Ese lugar nunca fue un lugar seguro para nadie, ni siquiera para el emperador.

Aries frunció los labios.

—Lo sé.

—No olvides —enfatizó solemnemente—.

Tú…

eres mi hermana.

No dejaré que nadie pisotee a mi única familia.

Así que, mantén siempre la barbilla alta y orgullosa.

Vuélvete loca si es necesario.

Yo limpiaré todo por ti.

—¿Incluso si es un asesinato?

—Incluso si es un asesinato —repitió Dexter mientras movía su cabeza.

—Mala influencia…

—Aries entrecerró los ojos sospechosamente mientras él se reía—.
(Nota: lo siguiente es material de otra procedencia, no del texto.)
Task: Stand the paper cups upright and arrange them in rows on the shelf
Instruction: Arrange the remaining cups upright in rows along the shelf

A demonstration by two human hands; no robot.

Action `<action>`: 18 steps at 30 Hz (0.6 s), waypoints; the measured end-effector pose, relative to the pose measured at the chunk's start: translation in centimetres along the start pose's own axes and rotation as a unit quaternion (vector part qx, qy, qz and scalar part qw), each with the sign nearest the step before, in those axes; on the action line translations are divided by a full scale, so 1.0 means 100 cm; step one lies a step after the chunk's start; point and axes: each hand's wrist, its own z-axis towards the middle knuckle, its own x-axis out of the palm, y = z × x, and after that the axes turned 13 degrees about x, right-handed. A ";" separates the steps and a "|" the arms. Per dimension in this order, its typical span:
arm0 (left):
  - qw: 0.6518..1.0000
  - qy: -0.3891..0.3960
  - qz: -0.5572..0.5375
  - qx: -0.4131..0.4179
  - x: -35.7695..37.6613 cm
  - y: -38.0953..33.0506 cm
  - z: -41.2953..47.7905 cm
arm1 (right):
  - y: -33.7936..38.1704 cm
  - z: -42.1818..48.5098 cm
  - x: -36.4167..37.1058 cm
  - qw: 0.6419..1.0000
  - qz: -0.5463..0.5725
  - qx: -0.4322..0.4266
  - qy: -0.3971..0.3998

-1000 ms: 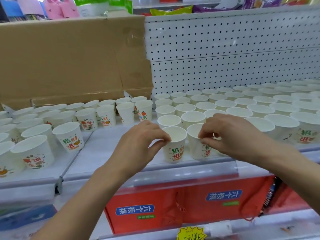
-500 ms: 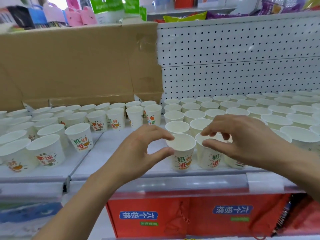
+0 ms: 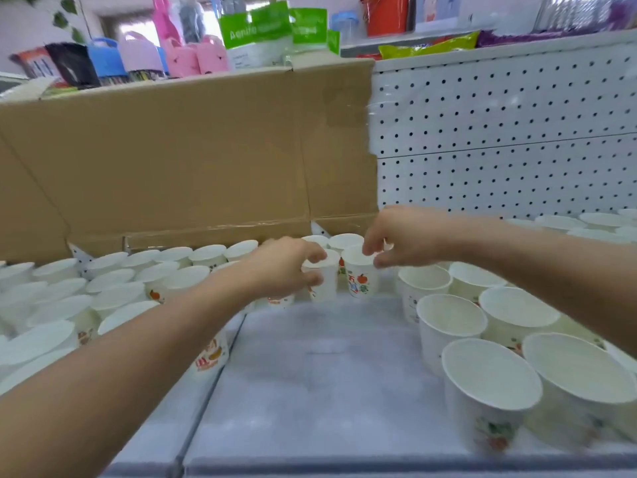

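Mostly, paper cups (image 3: 448, 322) are standing upright in rows on the shelf (image 3: 320, 391); left hand (image 3: 284, 269) fingers (image 3: 315, 256) are clamping one back cup (image 3: 325, 286), right hand (image 3: 405, 236) is pinching the neighbouring cup (image 3: 360, 279); the shelf's middle is awaiting more.

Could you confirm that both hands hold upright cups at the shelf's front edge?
No: the head view shows the left hand gripping the left cup and the right hand pinching the right cup, both upright, at the back of the shelf, not the front.

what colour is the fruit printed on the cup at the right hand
Red-orange fruit on the white cup the right hand pinches; head view.
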 end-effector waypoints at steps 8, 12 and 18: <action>0.990 0.054 0.017 0.126 0.002 0.021 -0.006 | 0.021 0.040 0.032 0.994 -0.074 -0.020 0.082; 0.978 0.105 -0.071 0.167 -0.013 0.011 -0.037 | 0.033 0.005 0.020 0.984 -0.014 -0.068 0.165; 0.971 -0.031 -0.223 0.086 -0.038 0.035 -0.009 | 0.017 0.025 -0.013 0.982 0.137 -0.048 0.125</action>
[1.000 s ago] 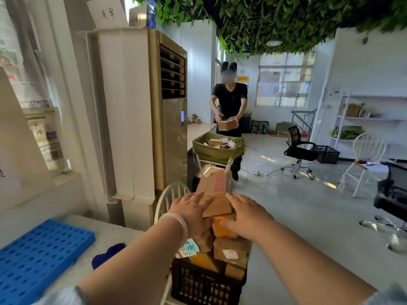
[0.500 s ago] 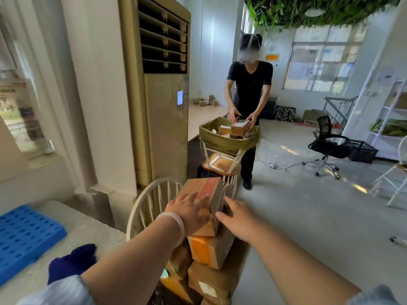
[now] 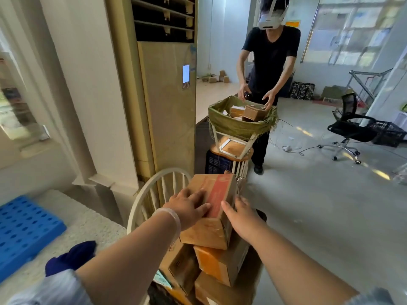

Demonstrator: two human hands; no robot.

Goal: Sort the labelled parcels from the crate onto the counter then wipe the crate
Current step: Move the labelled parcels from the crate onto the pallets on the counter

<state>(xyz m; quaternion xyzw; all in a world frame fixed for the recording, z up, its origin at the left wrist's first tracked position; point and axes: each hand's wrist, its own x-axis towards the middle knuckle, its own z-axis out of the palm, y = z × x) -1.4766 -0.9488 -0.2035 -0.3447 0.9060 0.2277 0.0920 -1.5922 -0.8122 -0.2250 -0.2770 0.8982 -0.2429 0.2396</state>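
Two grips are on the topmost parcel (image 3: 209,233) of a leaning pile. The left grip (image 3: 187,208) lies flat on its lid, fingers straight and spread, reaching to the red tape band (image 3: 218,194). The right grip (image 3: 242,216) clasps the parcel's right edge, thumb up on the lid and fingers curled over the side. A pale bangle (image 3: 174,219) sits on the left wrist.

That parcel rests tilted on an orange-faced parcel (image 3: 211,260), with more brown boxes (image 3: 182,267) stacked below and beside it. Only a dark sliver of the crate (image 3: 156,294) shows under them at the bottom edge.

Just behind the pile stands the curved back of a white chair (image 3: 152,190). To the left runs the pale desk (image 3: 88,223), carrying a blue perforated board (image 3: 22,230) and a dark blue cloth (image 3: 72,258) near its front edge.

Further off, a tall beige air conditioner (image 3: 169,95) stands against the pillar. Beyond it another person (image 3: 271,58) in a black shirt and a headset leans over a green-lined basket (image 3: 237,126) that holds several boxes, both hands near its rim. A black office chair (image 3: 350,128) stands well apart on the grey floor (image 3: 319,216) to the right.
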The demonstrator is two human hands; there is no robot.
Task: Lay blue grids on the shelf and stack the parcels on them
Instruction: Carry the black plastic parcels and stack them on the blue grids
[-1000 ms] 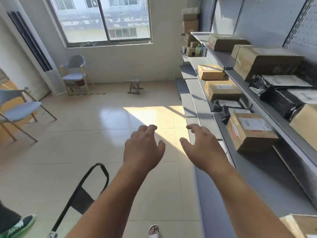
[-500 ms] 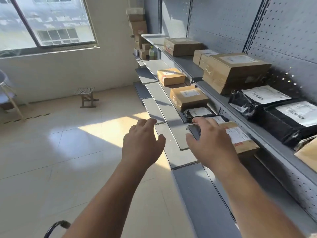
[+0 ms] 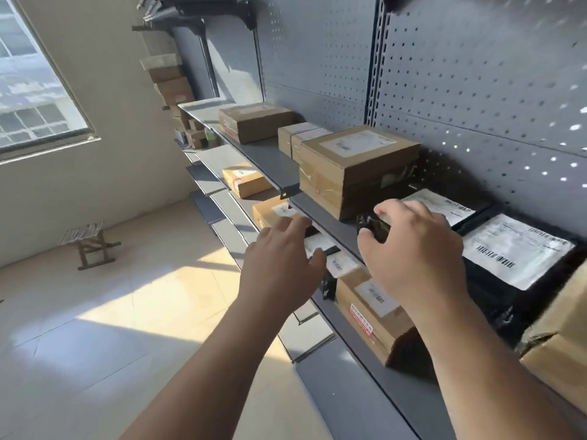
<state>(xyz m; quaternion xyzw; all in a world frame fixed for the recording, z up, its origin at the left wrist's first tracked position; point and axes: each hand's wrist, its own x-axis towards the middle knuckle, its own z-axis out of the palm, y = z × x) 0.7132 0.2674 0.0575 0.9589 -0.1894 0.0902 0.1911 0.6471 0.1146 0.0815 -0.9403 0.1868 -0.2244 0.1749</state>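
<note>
Parcels: a black plastic mailer bag with a white label (image 3: 425, 214) lies flat on the grey metal shelf (image 3: 330, 222), touching the tall brown taped cardboard box (image 3: 355, 173) on its far side; its long axis runs along the shelf.
Next along: a second black mailer with a barcode label (image 3: 514, 249) lies just beside it, and a brown carton corner (image 3: 562, 350) stands at the near end.
Blue grids: none can be made out on the shelf.
Lower shelf: a small brown labelled box with a red sticker (image 3: 374, 315) sits under the right wrist, with more black bags and brown boxes beyond it.
In the way: the front lip of the upper shelf runs between the two hands.
Right hand (image 3: 416, 249): palm down over the near edge of the first mailer, grip curled with fingertips on the black plastic; whether it truly pinches the bag, I cannot tell.
Left hand (image 3: 279, 265): raised in front of the shelf edge, grip spread, touching nothing.
Surroundings: grey perforated back panel (image 3: 460, 90), window (image 3: 28, 90), small wooden stool (image 3: 89, 244) on the tiled floor.
</note>
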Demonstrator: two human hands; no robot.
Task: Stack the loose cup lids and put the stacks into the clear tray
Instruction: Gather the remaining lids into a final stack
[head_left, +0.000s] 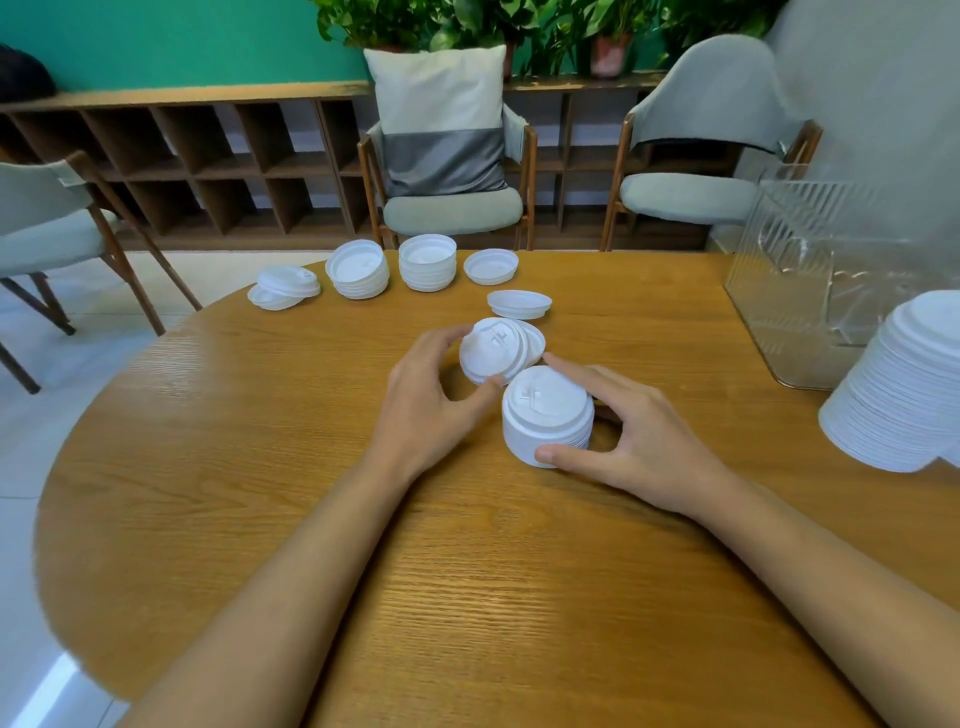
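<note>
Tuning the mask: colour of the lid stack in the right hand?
Plain white lid stack, embossed top; clearest in the head view.

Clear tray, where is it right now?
In the head view the clear tray stands at the far right of the table, partly behind the tall lid stack at the right edge.

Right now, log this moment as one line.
left hand: grips tilted lid stack | right hand: grips upright lid stack | clear tray: right edge of table, contents unclear
</note>
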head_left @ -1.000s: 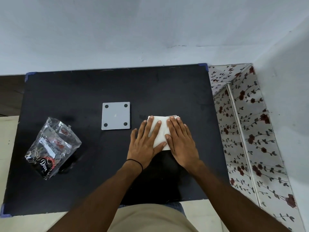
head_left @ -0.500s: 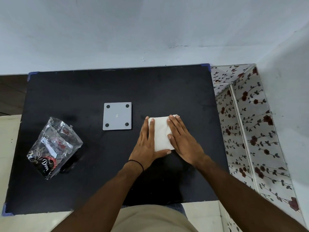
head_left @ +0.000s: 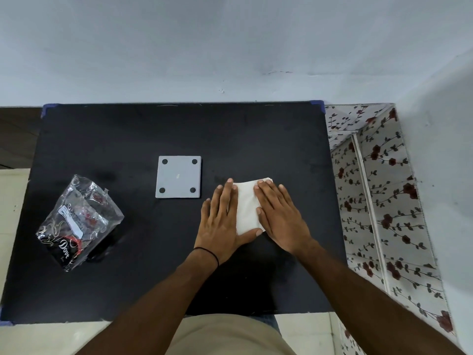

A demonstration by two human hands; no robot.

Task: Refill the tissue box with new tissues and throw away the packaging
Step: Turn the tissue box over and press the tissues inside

Eres una mala influencia para alguien como yo.

—Nunca dije que no lo fuera —se encogió de hombros, dándose palmadas en el muslo antes de levantarse—.

Dexter le ofreció la mano, sonriendo encantadoramente—.

¿Volvemos al salón de banquetes?

Aries parpadeó dos veces, observando su encantadora sonrisa.

Por alguna razón, el comportamiento de Dexter cambió a como normalmente era.

Lo estudió durante varios segundos más y asintió.

«Parece que ya ha aceptado su dilema», pensó, tomando su mano con una brillante sonrisa.

Dicho esto, los dos regresaron al salón de banquetes para disfrutar el resto de la noche.